А Гаев у каждого в листочке написал слева вверху: «Принять с двадцать девятого апреля, с окладом…», написал цифры и поставил подпись.

– В отдел кадров, в соседнее здание. Затем в бухгалтерию, деньги получите на проезд – и на вокзал за билетами. На склад за энцефалитными костюмами и сапогами. Костюмы и сапоги, портянки сами сообразите, с собой возьмёте. Всё ясно?

И Толик, и Матвей как-то так сразу почувствовали, как от всего услышанного, от заявлений, от окладов с сапогами повзрослели, даже заматерели. Гаев пожал вставшим из-за стола друзьям руки.

– В Магдагачи на вокзале в кассе спросите от меня записку. В ней будет, куда вам надлежит явиться. Спросите аэродром. Ясно?

Ошеломительные Магдагачи, аэродром… С кое-как сдерживаемой радостью ребята пошли искать отдел кадров, бухгалтерию. И пошли искать отдел кадров уже рабочими, а не восьмиклассниками. Но уже во дворе нервы не выдержали, и рабочие второго разряда с окладом запрыгали радостными козликами. Прощай, школа, учебники в портфеле, двор, товарищи, родители, троллейбусы, асфальт. Впереди Сибирь, алмазы, реки, дикие звери, ночёвки в тайге, свечи и гордое имя геолога.

– Матвей, а что это за костюмы такие, энце… как-то там? – спросил Толик.

– Не знаю, может, геологические. А ты усёк, что экспедиция как-то «аэро» называется?

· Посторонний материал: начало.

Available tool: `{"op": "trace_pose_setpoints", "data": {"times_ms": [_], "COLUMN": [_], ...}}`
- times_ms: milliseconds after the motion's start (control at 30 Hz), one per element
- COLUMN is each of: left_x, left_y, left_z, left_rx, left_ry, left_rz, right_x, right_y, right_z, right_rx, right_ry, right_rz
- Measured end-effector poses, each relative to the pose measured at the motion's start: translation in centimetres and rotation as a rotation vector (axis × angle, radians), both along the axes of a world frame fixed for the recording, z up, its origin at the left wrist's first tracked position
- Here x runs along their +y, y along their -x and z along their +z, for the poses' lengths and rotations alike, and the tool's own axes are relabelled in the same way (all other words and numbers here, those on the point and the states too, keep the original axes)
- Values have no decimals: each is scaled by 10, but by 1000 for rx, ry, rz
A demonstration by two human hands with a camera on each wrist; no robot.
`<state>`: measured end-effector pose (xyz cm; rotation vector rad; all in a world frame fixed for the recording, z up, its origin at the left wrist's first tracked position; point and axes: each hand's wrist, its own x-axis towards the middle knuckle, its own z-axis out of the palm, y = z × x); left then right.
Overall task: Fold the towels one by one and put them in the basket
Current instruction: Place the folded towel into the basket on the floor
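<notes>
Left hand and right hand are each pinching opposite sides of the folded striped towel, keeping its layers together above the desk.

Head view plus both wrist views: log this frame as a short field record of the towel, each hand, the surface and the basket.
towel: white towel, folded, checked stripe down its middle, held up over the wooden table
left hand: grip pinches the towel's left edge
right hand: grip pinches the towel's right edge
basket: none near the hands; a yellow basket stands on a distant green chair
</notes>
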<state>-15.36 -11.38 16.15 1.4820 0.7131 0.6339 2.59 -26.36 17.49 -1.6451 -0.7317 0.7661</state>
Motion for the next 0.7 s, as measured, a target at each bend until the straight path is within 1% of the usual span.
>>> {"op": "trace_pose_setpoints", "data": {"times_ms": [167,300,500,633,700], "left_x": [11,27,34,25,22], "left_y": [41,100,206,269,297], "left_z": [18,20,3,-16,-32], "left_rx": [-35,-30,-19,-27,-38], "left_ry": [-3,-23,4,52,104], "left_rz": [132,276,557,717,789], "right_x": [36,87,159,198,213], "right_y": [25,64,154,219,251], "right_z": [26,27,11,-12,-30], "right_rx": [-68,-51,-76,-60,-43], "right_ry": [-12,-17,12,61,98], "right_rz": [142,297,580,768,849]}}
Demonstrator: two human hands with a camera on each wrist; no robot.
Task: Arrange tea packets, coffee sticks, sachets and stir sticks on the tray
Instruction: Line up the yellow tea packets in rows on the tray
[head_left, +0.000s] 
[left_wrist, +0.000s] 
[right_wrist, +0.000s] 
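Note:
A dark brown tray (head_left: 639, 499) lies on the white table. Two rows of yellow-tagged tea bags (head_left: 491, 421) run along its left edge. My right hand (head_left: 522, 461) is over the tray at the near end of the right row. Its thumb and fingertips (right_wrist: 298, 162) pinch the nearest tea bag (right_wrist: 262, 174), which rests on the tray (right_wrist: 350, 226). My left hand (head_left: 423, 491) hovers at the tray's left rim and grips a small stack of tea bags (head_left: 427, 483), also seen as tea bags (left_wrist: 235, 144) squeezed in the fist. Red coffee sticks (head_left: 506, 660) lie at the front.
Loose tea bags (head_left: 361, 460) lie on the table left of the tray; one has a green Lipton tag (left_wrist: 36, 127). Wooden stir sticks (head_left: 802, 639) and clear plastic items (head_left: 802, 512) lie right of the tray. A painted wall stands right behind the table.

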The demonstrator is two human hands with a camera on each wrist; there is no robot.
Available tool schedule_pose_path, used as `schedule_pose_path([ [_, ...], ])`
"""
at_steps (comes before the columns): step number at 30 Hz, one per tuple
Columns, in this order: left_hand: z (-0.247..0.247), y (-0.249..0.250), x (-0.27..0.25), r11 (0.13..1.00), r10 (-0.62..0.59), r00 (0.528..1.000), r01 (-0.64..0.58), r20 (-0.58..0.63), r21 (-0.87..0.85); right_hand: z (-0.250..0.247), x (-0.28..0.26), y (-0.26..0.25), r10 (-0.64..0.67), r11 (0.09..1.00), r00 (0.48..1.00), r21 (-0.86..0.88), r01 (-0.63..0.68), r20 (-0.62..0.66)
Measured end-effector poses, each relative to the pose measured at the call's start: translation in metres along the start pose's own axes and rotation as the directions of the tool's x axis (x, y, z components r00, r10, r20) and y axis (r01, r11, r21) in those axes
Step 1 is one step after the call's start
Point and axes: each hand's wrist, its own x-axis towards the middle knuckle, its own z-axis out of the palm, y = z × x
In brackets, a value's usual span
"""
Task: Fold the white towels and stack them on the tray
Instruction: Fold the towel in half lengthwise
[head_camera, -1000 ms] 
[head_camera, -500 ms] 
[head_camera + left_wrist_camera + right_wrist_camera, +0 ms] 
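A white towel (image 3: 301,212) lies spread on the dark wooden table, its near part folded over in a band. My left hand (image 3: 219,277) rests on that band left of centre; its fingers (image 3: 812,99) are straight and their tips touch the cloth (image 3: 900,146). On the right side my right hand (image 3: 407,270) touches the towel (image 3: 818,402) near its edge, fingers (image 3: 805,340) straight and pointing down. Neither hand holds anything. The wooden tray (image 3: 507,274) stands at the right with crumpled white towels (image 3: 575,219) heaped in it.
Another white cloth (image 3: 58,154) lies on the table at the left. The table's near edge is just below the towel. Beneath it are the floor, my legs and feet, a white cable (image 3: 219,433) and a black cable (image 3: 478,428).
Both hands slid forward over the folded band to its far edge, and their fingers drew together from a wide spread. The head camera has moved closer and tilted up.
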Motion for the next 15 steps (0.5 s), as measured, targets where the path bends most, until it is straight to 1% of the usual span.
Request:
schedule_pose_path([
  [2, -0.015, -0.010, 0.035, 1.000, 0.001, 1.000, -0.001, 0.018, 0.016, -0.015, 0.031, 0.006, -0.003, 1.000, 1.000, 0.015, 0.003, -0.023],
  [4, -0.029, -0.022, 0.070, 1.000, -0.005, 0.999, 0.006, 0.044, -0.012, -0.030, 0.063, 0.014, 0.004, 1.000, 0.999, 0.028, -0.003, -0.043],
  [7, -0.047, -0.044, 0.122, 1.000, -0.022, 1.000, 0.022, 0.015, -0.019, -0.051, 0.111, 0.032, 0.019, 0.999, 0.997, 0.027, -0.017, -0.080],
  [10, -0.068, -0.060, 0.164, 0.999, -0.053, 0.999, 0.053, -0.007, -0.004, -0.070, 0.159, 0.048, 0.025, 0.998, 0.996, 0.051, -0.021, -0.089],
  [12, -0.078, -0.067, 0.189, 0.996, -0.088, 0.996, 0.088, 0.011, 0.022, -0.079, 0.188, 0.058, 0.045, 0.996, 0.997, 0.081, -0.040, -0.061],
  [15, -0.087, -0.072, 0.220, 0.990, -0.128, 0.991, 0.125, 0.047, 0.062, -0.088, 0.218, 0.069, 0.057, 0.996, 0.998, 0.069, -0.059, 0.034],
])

– Неужели ещё и летать будем?

В отделе кадров – просторной комнате – сидели несколько человек. Первой у входа сидела сухая тётя. Она подняла на ребят голову и, не спрашивая, показала карандашом в руке на стол в самом углу комнаты. Ребята к нему и подошли. Начальница над кадрами (начальница отдела кадров) поздоровалась с новыми сотрудниками:

– Здравствуйте, милые мои. С чем пришли, показывайте.

Рабочие не ожидали такого приёма и даже переглянулись между собой. Женщина же добрыми круглыми внимательными глазами спокойно смотрела на ребят.

– Ну что заартачились? Давайте заявления.

Кадровичка бегло прочитала заявления, прошептала слово «Гаев», открыла справа от себя дверцу сейфа и достала две небольшие книжицы серого цвета, по очереди открыла их и развернула, даже перегнула и спросила:

– Школьники ещё?

Анатолий первым ответил:

– Восьмой класс закончили!

Начальница окинула их взглядом.

– Молодцы, выглядите вполне. И самую малость потерпите, сейчас мы на вас заведём ваши первые книжки – и вы станете рабочим классом. Вы не против?

Ребята смотрели, как тётенька аккуратно выводила их фамилии, вписывала слово «рабочий». Вписывала числа, дышала на печать и надавливала на неё, прижав к листочку в книжке. Ребята стояли рядом и не дышали (стояли рядом едва дыша). Затем, как их книжки «завели», вручила, посмотрев на фамилии:

– Держи, Матвей Васильевич. И ты, Анатолий, получай. Поздравляю!

В бухгалтерии тоже завели карточки и дали расписаться в них за аванс. Аванс оказался деньгами, и не просто деньгами, а очень большими, просто-таки сумасшедшими деньгами – пятьсот рублей! А на складе – такой же подвал, где сидел Гаев, только с большими комнатами, где вдоль стен тянулись в три яруса полки стеллажей, на которых чего только не лежало. Кладовщик, прихрамывающий на правую ногу, пожилой, посмотрел на бумажки-требования, спросил:

– Новенькие?

Не дождавшись ответа, ушёл в глубь своих богатств и вернулся с зелёными рюкзаками и уложенными аккуратно и тоже зелёными пачками, как оказалось, костюмов. Положил принесённое на стол.

– Вот, самые лучшие вам, абалаковские. Энцефалитки на вырост, да ещё и садятся после стирки. Из дому ещё портянок возьмите, пригодятся. По норме не хватит.

И снова заковылял к дальним полкам, вернулся с болотниками, блестящими чёрной резиной даже при свете лампы.